══ Dataset records
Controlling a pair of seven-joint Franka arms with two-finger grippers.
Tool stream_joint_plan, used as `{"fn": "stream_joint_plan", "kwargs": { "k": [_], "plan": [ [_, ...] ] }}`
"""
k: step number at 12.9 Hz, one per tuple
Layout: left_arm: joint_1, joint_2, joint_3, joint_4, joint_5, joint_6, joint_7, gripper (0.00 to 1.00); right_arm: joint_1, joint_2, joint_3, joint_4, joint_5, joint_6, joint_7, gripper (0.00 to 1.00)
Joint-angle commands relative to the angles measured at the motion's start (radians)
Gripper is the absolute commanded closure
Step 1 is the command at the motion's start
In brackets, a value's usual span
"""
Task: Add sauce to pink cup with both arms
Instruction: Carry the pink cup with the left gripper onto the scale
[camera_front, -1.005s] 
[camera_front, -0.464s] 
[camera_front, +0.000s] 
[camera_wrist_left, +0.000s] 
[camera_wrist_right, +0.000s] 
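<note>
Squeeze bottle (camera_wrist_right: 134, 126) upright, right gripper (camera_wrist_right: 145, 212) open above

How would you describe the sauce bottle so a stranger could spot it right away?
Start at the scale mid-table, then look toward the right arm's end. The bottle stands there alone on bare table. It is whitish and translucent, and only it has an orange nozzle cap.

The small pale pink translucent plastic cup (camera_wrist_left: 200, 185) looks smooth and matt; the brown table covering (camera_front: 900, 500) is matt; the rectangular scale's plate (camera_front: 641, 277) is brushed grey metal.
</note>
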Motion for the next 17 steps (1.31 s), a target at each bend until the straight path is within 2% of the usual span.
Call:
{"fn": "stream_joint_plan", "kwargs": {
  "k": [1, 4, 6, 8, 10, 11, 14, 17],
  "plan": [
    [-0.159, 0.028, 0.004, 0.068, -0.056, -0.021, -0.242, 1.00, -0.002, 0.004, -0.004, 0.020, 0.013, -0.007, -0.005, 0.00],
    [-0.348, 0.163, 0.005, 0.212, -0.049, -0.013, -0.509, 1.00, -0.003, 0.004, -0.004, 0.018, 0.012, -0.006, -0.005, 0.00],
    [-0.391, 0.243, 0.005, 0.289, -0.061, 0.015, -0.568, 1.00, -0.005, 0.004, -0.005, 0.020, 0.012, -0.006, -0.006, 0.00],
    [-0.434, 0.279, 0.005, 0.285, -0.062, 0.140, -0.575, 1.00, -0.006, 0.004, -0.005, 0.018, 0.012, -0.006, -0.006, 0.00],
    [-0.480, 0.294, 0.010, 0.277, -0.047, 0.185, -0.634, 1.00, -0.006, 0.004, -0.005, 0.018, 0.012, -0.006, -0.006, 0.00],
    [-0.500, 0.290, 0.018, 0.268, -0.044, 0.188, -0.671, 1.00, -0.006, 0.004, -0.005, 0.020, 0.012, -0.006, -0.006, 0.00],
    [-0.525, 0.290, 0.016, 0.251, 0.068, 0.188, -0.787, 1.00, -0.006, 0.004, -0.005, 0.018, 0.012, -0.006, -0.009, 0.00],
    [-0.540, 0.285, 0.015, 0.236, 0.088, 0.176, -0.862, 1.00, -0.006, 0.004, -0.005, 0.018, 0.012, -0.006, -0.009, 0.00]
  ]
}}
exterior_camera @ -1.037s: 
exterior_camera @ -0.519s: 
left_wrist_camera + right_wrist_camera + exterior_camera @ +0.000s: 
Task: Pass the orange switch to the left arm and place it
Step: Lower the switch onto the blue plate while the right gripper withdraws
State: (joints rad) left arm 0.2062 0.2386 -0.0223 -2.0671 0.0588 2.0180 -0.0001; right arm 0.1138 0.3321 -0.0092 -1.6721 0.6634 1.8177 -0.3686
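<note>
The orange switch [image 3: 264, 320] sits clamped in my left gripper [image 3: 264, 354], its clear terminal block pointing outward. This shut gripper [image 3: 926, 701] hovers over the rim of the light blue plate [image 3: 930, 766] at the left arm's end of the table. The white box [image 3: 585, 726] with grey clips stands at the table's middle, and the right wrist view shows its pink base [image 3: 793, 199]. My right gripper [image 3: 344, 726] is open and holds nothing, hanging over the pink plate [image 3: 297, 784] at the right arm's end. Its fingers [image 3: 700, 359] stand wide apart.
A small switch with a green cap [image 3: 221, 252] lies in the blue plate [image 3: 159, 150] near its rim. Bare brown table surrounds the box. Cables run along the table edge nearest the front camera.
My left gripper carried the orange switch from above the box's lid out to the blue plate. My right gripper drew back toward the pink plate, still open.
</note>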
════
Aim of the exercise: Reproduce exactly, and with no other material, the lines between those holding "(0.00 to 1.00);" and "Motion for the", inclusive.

Task solution:
Layout: left_arm: joint_1, joint_2, joint_3, joint_4, joint_5, joint_6, joint_7, gripper (0.00 to 1.00); right_arm: joint_1, joint_2, joint_3, joint_4, joint_5, joint_6, joint_7, gripper (0.00 to 1.00)
Joint-angle commands relative to the angles measured at the motion's start (radians)
Gripper is the absolute commanded closure
Step 1 is the command at the motion's start
In brackets, a value's usual span
"""
Task: Add sauce to pink cup with both arms
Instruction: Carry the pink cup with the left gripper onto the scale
[camera_front, -1.005s] 
[camera_front, -0.464s] 
[camera_front, +0.000s] 
[camera_wrist_left, +0.000s] 
[camera_wrist_right, +0.000s] 
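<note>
Squeeze bottle (camera_wrist_right: 134, 126) upright, right gripper (camera_wrist_right: 145, 212) open above

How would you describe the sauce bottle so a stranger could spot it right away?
Start at the scale mid-table, then look toward the right arm's end. The bottle stands there alone on bare table. It is whitish and translucent, and only it has an orange nozzle cap.

The small pale pink translucent plastic cup (camera_wrist_left: 200, 185) looks smooth and matt; the brown table covering (camera_front: 900, 500) is matt; the rectangular scale's plate (camera_front: 641, 277) is brushed grey metal.
</note>
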Motion for the next 17 steps (1.31 s), a target at each bend until the straight path is within 2% of the usual span.

With the answer given, the exercise is closed.